▶ [TASK DIRECTIONS]: Go through the material line by line and copy each one with the word "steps".

▶ [STORED DATA]:
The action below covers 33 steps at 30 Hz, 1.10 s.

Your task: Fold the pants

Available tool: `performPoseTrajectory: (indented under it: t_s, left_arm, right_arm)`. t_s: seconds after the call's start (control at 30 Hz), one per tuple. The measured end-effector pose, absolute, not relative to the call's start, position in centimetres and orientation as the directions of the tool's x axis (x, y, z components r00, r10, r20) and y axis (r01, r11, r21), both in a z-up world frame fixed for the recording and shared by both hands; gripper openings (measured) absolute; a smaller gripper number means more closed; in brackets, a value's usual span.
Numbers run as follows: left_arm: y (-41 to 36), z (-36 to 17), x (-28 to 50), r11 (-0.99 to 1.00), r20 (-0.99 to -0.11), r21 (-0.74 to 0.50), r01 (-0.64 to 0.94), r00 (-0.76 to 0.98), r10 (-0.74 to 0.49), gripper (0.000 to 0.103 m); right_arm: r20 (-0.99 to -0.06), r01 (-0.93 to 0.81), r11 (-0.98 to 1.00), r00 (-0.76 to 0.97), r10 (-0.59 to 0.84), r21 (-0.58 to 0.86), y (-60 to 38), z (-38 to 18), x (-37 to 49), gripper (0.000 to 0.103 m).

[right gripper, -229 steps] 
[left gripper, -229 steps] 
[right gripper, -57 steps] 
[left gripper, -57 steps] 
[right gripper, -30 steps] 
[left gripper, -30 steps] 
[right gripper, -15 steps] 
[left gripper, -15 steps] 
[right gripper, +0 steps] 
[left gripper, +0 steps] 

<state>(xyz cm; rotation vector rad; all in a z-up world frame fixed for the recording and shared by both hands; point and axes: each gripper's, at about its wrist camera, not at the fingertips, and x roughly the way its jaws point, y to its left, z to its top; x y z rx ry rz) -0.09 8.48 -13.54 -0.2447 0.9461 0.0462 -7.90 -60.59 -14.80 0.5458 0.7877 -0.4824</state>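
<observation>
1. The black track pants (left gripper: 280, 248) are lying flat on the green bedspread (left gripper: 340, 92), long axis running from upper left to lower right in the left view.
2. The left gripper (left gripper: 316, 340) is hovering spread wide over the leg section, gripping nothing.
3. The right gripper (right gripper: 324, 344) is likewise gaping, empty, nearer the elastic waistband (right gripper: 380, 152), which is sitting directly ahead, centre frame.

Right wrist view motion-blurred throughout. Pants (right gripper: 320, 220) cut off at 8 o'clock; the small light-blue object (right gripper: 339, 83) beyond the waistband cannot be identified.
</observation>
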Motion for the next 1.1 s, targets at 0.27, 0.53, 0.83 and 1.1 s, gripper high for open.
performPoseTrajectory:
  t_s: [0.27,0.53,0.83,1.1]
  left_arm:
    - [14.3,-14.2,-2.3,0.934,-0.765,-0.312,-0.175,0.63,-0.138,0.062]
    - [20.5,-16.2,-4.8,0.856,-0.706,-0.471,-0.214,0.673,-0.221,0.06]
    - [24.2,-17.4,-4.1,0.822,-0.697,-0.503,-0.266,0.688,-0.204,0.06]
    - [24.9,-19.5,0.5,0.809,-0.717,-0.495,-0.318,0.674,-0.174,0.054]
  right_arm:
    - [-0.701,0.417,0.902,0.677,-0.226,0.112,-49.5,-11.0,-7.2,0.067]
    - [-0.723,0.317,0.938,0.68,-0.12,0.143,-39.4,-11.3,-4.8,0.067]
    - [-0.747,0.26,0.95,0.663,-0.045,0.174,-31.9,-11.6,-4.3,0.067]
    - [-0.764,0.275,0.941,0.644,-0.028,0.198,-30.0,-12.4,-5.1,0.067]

▶ [RESPONSE FOR THIS EXERCISE]:
The action below covers 33 steps at 30 Hz, 1.10 s.
[right gripper, -229 steps] 
[left gripper, -229 steps] 
[right gripper, -57 steps] 
[left gripper, -57 steps] 
[right gripper, -30 steps] 
[left gripper, -30 steps] 
[right gripper, -15 steps] 
[left gripper, -15 steps] 
[right gripper, +0 steps] 
[left gripper, +0 steps] 

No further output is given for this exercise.